2. kesimpulan pada kasus II yaitu DIARE
a. Hasil dari konseling pada kasus II Diare
Berdasarkan hasil konseling pada pasien dengan penyakit diare yang
berinisial ‘YY’ penyebab penyakit pasien adalah berasal dari makanan
luar atau warung yang terkontaminnasi oleh vector dan kebiasaan
pasien yang tidak memperhatikan makanan yang dikomsumsi
sehingga dapat menyebabkan diare.
b. Inspeksi pada kasus II yaitu penyakit diare
Hasil inspeksi dapat dilihat bahwa kondisi rumah dalam
keadaan bersih. Pasien memiliki jamban yang memenuhi syarat.

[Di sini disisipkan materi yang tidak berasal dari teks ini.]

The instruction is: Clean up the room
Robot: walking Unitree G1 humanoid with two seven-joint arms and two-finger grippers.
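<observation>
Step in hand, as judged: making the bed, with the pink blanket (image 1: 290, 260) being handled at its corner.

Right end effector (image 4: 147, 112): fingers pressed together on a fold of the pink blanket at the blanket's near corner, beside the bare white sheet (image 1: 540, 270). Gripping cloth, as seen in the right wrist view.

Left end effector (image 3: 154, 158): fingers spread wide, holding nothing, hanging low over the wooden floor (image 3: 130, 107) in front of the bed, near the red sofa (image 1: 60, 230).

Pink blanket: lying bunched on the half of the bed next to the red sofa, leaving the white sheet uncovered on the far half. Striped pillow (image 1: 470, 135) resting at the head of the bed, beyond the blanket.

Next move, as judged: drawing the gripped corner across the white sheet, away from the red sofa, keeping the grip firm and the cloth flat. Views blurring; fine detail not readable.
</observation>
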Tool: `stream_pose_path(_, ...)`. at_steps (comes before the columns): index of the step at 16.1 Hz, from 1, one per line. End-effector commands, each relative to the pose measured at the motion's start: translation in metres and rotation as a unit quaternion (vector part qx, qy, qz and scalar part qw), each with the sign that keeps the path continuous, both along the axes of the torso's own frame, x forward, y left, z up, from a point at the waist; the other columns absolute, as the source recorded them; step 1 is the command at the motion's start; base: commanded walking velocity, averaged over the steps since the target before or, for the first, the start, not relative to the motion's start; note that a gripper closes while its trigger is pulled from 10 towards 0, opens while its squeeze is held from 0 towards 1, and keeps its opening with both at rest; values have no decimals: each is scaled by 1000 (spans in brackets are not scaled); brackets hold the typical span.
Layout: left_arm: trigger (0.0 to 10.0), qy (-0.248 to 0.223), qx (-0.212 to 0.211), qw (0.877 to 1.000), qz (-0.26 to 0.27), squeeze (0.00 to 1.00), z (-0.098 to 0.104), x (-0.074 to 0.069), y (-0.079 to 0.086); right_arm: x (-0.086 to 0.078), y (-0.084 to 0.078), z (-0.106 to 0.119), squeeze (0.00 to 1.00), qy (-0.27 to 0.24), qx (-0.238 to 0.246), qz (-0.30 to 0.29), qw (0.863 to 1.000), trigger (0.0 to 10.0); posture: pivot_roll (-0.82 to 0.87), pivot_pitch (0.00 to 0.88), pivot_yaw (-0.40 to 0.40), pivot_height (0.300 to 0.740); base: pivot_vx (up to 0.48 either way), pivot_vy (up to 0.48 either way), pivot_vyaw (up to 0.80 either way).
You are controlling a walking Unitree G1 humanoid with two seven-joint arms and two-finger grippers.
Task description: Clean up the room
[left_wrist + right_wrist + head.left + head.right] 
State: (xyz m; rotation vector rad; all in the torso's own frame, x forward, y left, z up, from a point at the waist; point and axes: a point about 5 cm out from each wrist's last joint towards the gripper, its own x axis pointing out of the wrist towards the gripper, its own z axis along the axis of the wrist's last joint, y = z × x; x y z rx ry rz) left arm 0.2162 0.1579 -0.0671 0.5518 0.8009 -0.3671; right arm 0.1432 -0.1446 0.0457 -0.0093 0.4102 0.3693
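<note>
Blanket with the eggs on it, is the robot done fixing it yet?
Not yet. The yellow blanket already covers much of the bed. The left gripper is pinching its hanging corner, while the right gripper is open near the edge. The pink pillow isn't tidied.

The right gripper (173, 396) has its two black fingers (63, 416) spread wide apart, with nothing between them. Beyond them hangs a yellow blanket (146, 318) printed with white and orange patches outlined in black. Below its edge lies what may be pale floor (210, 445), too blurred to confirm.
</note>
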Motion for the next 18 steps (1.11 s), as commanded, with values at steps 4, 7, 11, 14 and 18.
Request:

Air yang digunakan untuk keperluan minum dan keperluan sehari
hari dalam kondisi bersih. Namun ditemukan bahwa penyebab
penyakit pasien adalah berasal dari makanan luar atau warung yang
terkontaminnasi oleh vector dan kebiasaan pasien yang tidak
memperhatikan makanan yang dikomsumsi sehingga dapat
menyebabkan diare. Dugaan tersebut diperkuat setelah melakukan
inspeksi di lapangan dimana informasi yang didapatkan pasien
mengkomssumsi makanaan yang tidak diolah sendiri.
c. Intervensi pada kasus II yaitu penyakit diare
Melakukan penyuluhan kepada keluarga dan pasien penderita
penyakit Diare agar mengkomsumsi makanan yang diolah sendiri
dengan memenuhi persyaratan kesehatan, serta menyarankan
pasien pada saat makan sebaiknya mencuci tangan terlebih dahulu.